29

852 35 0
                                    

Author POV

"Ren, bagaimana sekolahmu?"

Andriansyah kini sedang mengintrogasi anak sulungnya yang sudah cukup lama menjalani hari-harinya di sekolah. Beliau sepertinya juga sudah mempersiapkan berbagai macam pertanyaan untuk dijawab langsung oleh Evren.

Evren sangat antusias dengan pertanyaan tersebut, karena kalau bukan Ayah dan Ibunya yang memaksa untuk bersekolah di SMA Indonic belum tentu ia dapat bertemu dan menjalin hubungan asmara dengan Alby Pradipta Fachry. "Not bad. Thanks, Dad!" tuturnya dengan sangat manis.

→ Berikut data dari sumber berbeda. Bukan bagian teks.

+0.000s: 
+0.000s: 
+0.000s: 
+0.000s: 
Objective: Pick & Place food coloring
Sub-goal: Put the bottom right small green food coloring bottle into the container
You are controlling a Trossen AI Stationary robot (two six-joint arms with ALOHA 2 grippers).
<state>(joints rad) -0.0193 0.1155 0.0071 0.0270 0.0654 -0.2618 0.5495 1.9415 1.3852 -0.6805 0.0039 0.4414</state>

Hanya dengan melihat senyuman yang terlukis indah dibibir anak sulungnya Andri sudah memahami dengan jelas. Beliau ikut senang apabila Evrenmulai melupakan rasa kekecewaannya soal sekolah. Nampaknya Evren juga merasa bahagia untuk bersekolah di tempat masa muda beliau dulu, begitulah pemikiran Andri saat ini.

"Oh, ya. Ayah mau ke kamar dulu ya." Beliau lekas berdiri dari sofa yang ia duduki kemudian pergi meninggalkan anak sulungnya yang masih memperhatikan langkah beliau.

Evren lanjut membaca novel baru yang kemarin ia beli bersama Alby disalah satu toko buku terdekat.

Evren tidak terbiasa mengobrol panjang lebar dengan Ayahnya terutama soal kehidupan yang ia alami dan menyangkut masalah pribadi, jadi tidak heran bila tadi Evren hanya menjawab sekedarnya dengan kata-kata yang singkat, padat dan jelas.

Jika dilihat-lihat ia memang jauh lebih dekat dengan Ibunya meskipun Ibunya terkadang sibuk dengan masalah wirausaha akan tetapi beliau tetap stay di rumah dan hampir setiap hari mengurusi semua kebutuhan dia dan adiknya. Lain hal-nya dengan Andri yang bekerja sebagai karyawan swasta, selain itu beliau juga sering sekali pulang larut malam dengan berbagai macam alasan soal tugas tambahan yang diberikan oleh Boss-nya. Itu menjadi faktor utama Evren tidak begitu dekat dengan Ayahnya. Ditambah lagi dengan sikap cuek yang Andri miliki membuat anak sulungnya juga bersikap sedemikian persis saat mereka berdua sedang berbicara.

Evren merasa was-was pada Ayahnya sendiri, itulah yang ada dilubuk hatinya yang paling dalam. Ia sendiripun belum tahu pasti alasan sikap kehati-hatian itu muncul. Belakangan ini ia merasa ada sesuatu yang aneh. Seperti ada kejanggalan antara ia dan Ayahnya. Bila dipikir secara logika, ia sangat curiga pada kebiasaan Ayahnya yang pulang larut malam dengan alasan sesederhana itu.

Baginya itu terdengar memuakkan dan mengundang rasa penasarannya semakin tinggi. Rasa keingin tahuan lebih memang sudah ia tanamkan sejak kecil dan ia sangat menyukai hal itu. Disisi lain ia juga merasa risau bila pikiran negatif yang ada di dalam kepalanya itu benar-benar akan menjadi kenyataan pahit suatu hari nanti.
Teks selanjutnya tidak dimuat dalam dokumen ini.